When the play opens, Ann, her sister Wendy, and her brothers Jim, John and Michael sit and wait in their beloved dad's hospital room. Two of Ann's brothers are doctors, as was their father, so they're well aware he doesn't have much time. From there, the play moves to the five of them at the old kitchen table, drinking, reminiscing and arguing during Dad's wake, and then into a sort of dream sequence where each takes on a role in Peter Pan, which Ann starred in as a child.
I don't know how many 70-year-old actresses there are in the world who'd be willing to step into Peter Pan's tights and fly around the stage, but Chalfant is game, as are the younger-but-not-exactly-young Lisa Emery, who plays Wendy, and Scott Jaeck (John), David Chandler (Jim) and Keith Reddin (Michael). The roles they play in Ann's life are reflected in their Peter Pan roles, as well, although the political talking points they hurl at each other and how that sets up Captain Hook in the play-within-a-play come off somewhat forced as a dramatic device.
What was best about the Humana Festival For Peter Pan was, in a word, Chalfant. She had the audience in the palm of her hand from her curtain speech to her flying game, and she made Ruhl's words come alive with the elegance and expertise of her delivery. Looking at the words on the page, I found they don't seem nearly as funny as they did when Kathleen Chalfant was saying them.
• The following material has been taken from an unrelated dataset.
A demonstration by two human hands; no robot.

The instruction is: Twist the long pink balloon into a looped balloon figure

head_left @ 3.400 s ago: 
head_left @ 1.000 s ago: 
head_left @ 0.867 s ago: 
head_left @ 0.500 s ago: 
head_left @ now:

Ron Crawford, who played the father they'd all come to honor, also emerged as a major presence in the play, even when he was lying motionless in a hospital bed. His contributions to the second scene -- what Ruhl calls "Movement Two: The Irish Wake" -- were especially well-received, as his timing and wry humor paid off nicely.
Chandler, Emery, Jaeck and Reddin each etched an individual portrait and together with Chalfant, they created a recognizable family dynamic, the kind where being together throws you right back up against the same buttons you've been pushing since you were kids. We don't really ever grow up, after all.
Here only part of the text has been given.